Investimento anual de R$ 3,6 milhões vai fortalecer atendimento em quatro municípios e ampliar serviços para crianças e adultos

Na semana em que se celebra o Dia Nacional da Pessoa com Deficiência, o Ministério da Saúde anunciou a criação de uma nova linha de cuidado voltada a pessoas com Transtorno do Espectro Autista (TEA) e confirmou repasse anual de R$ 3,6 milhões para Mato Grosso do Sul. O investimento será destinado a reforçar a Rede de Cuidados à Pessoa com Deficiência em Aquidauana, Bonito, Três Lagoas e Rio Brilhante.

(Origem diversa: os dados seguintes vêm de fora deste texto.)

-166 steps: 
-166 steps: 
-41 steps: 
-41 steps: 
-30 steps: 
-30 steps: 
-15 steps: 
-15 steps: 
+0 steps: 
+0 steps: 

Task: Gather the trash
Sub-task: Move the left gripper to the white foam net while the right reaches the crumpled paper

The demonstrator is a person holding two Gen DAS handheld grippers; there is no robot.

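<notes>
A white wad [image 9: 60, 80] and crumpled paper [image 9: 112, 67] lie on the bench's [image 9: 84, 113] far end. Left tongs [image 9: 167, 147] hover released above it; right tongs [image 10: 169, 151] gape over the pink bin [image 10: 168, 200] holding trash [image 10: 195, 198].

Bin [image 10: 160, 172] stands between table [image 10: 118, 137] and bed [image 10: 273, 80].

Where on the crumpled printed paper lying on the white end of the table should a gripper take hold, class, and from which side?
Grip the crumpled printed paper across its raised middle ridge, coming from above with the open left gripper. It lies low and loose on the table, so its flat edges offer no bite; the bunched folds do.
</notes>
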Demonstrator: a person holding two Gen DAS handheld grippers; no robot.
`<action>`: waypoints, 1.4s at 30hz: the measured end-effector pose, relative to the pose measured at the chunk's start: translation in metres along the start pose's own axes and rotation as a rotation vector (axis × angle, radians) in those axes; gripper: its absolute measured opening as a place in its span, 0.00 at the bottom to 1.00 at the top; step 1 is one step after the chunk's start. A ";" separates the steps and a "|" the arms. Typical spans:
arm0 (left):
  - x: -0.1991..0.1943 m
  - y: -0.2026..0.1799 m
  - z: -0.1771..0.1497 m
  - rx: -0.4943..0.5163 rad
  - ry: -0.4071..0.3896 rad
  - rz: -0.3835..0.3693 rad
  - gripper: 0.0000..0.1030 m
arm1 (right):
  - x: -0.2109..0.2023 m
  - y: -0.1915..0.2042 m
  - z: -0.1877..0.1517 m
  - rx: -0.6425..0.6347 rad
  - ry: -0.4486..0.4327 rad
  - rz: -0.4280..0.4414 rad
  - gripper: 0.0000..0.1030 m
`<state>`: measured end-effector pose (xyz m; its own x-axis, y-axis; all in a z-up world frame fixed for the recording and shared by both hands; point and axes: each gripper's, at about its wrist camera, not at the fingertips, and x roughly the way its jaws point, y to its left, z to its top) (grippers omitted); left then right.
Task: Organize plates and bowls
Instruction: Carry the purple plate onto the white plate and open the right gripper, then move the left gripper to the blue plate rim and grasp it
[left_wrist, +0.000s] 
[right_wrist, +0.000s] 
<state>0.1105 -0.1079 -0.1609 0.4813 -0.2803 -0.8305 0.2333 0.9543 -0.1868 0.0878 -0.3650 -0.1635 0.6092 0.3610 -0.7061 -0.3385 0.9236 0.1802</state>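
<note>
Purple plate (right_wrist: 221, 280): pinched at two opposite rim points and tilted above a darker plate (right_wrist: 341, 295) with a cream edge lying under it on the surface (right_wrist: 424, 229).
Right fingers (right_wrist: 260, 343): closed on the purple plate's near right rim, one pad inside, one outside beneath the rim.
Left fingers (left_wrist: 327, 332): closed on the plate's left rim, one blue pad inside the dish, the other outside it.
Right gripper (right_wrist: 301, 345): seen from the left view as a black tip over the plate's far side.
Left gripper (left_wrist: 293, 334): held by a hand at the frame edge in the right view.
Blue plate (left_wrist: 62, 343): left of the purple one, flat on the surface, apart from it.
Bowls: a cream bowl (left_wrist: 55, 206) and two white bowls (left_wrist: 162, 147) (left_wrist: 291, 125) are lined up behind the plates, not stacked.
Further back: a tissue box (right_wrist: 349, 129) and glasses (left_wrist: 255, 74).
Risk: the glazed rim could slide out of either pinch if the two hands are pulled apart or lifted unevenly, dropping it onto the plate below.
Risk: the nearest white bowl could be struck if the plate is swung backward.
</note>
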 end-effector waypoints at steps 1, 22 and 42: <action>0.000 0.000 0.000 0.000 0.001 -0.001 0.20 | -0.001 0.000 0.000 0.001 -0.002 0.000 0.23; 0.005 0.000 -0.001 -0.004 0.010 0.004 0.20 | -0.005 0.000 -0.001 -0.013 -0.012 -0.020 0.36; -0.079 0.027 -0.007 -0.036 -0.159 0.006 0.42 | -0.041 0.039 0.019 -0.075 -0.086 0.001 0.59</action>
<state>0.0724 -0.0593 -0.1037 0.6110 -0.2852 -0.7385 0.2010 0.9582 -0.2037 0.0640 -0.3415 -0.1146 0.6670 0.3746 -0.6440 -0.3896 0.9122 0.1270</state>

O aporte permitirá um custeio adicional de 20% para três Centros Especializados em Reabilitação (CER) já existentes em Aquidauana, Bonito e Três Lagoas. Além disso, viabilizará a habilitação de um novo CER em Rio Brilhante e a aquisição de um veículo adaptado para transporte sanitário em Três Lagoas, essencial para o deslocamento seguro de pacientes até as unidades. Essas ações integram o programa Agora Tem Especialistas, voltado à ampliação da capacidade de atendimento em reabilitação no país.

Alems

Em âmbito nacional, a iniciativa alcançará 18 estados e o Distrito Federal, com investimento total de R$ 72 milhões. O plano prevê a habilitação de 23 novos CERs, ampliação de porte em 8 unidades já existentes, custeio adicional de 20% para outros 33 centros e entrega de 15 veículos adaptados para transporte de pacientes. Atualmente, a rede pública conta com 326 centros e repasses federais que superam R$ 975 milhões anuais.

O Novo PAC Saúde ainda prevê a construção de 23 CERs em 14 estados, com investimento de R$ 207 milhões. O Ministério da Saúde apresentou novo modelo arquitetônico para essas unidades, incluindo salas multissensoriais e jardins terapêuticos, projetados para crianças e adultos com TEA.

Durante o anúncio em Brasília, o ministro da Saúde, Alexandre Padilha, explicou que a linha de cuidado vai orientar toda a rede de atenção do SUS. O protocolo prevê que profissionais da atenção primária realizem rastreio de sinais de TEA em crianças de 16 a 30 meses, durante a rotina de acompanhamento do desenvolvimento infantil.

O rastreamento será feito por meio de questionários já incorporados à Caderneta Digital da Criança e ao prontuário eletrônico E-SUS. Em casos de suspeita de TEA, as famílias receberão orientação sobre estímulos e intervenções recomendadas, com base no Guia de Intervenção Precoce atualizado pelo Ministério, que também será submetido a consulta pública.

Segundo o IBGE, cerca de 1,2% da população brasileira possui TEA, sendo que 71% dessas pessoas apresentam algum outro tipo de deficiência. O Ministério da Saúde ressalta que a nova linha de cuidado visa ampliar a integração entre os serviços do SUS, garantindo diagnóstico precoce, intervenções adequadas e maior autonomia para indivíduos com autismo.